# PROBLEM DETAILS
Transcribe the data underneath exactly, keeping every word in place.

[[ GIVEN MATERIAL, beginning ]]

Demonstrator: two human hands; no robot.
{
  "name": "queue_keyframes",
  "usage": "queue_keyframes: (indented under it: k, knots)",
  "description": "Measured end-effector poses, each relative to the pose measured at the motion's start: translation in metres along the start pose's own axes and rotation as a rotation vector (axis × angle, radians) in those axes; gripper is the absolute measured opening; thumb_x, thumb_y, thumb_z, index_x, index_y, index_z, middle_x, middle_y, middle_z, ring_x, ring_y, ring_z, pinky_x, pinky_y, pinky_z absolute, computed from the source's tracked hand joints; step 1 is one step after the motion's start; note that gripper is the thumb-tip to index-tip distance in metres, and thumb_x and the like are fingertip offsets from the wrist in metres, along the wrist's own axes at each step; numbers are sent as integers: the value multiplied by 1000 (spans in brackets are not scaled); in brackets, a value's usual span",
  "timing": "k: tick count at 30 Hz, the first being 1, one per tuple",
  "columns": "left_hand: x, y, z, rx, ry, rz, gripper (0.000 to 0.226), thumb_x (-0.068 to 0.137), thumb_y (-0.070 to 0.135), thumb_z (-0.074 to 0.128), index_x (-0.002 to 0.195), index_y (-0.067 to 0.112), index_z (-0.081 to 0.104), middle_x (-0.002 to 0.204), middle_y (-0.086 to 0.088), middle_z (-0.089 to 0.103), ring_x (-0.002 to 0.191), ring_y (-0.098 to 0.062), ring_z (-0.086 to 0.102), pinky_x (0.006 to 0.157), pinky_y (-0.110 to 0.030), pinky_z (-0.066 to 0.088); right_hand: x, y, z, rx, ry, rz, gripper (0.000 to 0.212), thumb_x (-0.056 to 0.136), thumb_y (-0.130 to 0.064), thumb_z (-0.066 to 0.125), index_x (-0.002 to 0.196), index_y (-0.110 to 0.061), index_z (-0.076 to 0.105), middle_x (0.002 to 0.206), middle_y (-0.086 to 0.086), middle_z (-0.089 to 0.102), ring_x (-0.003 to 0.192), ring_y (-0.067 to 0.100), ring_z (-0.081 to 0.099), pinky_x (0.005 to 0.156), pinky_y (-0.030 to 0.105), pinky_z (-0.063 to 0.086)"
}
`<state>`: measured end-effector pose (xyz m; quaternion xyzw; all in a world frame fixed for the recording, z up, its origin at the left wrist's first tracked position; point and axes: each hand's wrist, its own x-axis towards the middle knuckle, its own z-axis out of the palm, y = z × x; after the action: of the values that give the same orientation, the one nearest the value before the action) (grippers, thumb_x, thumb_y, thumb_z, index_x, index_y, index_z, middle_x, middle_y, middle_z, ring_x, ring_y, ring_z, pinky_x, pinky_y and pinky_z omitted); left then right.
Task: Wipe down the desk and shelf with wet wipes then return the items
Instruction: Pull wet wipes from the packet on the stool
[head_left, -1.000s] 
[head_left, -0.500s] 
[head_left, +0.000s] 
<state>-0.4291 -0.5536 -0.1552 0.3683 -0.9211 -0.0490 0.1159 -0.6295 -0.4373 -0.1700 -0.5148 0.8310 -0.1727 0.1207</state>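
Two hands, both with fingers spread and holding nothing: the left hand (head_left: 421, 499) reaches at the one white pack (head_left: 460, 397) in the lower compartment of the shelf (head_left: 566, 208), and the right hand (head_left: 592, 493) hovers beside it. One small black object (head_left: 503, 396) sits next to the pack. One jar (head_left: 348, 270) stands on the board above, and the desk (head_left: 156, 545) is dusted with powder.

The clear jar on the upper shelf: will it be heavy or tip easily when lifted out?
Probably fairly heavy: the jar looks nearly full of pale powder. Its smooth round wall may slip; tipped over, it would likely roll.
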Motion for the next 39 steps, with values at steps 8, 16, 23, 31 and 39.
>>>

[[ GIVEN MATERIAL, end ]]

# SOLUTION FOR THIS TASK
Demonstrator: two human hands; no robot.
{
  "name": "queue_keyframes",
  "usage": "queue_keyframes: (indented under it: k, knots)",
  "description": "Measured end-effector poses, each relative to the pose measured at the motion's start: translation in metres along the start pose's own axes and rotation as a rotation vector (axis × angle, radians) in those axes; gripper is the absolute measured opening; thumb_x, thumb_y, thumb_z, index_x, index_y, index_z, middle_x, middle_y, middle_z, ring_x, ring_y, ring_z, pinky_x, pinky_y, pinky_z absolute, computed from the source's tracked hand joints; step 1 is one step after the motion's start; note that gripper is the thumb-tip to index-tip distance in metres, and thumb_x and the like are fingertip offsets from the wrist in metres, along the wrist's own axes at each step; numbers are sent as integers: the value multiplied by 1000 (spans in brackets are not scaled); in brackets, a value's usual span",
  "timing": "k: tick count at 30 Hz, the first being 1, one per tuple",
  "columns": "left_hand: x, y, z, rx, ry, rz, gripper (0.000 to 0.226), thumb_x (-0.068 to 0.137), thumb_y (-0.070 to 0.135), thumb_z (-0.074 to 0.128), index_x (-0.002 to 0.195), index_y (-0.067 to 0.112), index_z (-0.081 to 0.104), middle_x (-0.002 to 0.204), middle_y (-0.086 to 0.088), middle_z (-0.089 to 0.103), ring_x (-0.002 to 0.191), ring_y (-0.098 to 0.062), ring_z (-0.086 to 0.102), pinky_x (0.006 to 0.157), pinky_y (-0.110 to 0.030), pinky_z (-0.066 to 0.088); right_hand: x, y, z, rx, ry, rz, gripper (0.000 to 0.212), thumb_x (-0.056 to 0.136), thumb_y (-0.130 to 0.064), thumb_z (-0.066 to 0.125), index_x (-0.002 to 0.196), index_y (-0.110 to 0.061), index_z (-0.076 to 0.105), middle_x (0.002 to 0.206), middle_y (-0.086 to 0.086), middle_z (-0.089 to 0.102), ring_x (-0.003 to 0.192), ring_y (-0.067 to 0.100), ring_z (-0.081 to 0.099), pinky_x (0.005 to 0.156), pinky_y (-0.030 to 0.105), pinky_z (-0.063 to 0.086)"
}
`<state>`: measured end-effector pose (xyz m; quaternion xyzw; all in a world frame fixed for the recording, z up, its origin at the left wrist's first tracked position; point and axes: each hand's wrist, its own x-axis towards the middle knuckle, its own z-axis out of the palm, y = z × x; after the action: of the values that give the same orientation, the one nearest the value before the action) (grippers, thumb_x, thumb_y, thumb_z, index_x, index_y, index_z, middle_x, middle_y, middle_z, ring_x, ring_y, ring_z, pinky_x, pinky_y and pinky_z omitted); left then right.
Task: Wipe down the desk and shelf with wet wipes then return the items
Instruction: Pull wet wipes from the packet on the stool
[head_left, -1.000s] 
[head_left, -0.500s] 
[head_left, +0.000s] 
<state>-0.4291 -0.5536 -0.1552 0.3683 -0.9211 -0.0490 0.1159 -0.6295 -0.4373 -0.1700 -0.5148 0.8310 -0.1727 0.1207</state>
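Two hands, both with fingers spread and holding nothing: the left hand (head_left: 421, 499) reaches at the one white pack (head_left: 460, 397) in the lower compartment of the shelf (head_left: 566, 208), and the right hand (head_left: 592, 493) hovers beside it. One small black object (head_left: 503, 396) sits next to the pack. One jar (head_left: 348, 270) stands on the board above, and the desk (head_left: 156, 545) is dusted with powder.

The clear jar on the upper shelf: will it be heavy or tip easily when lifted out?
Probably fairly heavy: the jar looks nearly full of pale powder. Its smooth round wall may slip; tipped over, it would likely roll.
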Motion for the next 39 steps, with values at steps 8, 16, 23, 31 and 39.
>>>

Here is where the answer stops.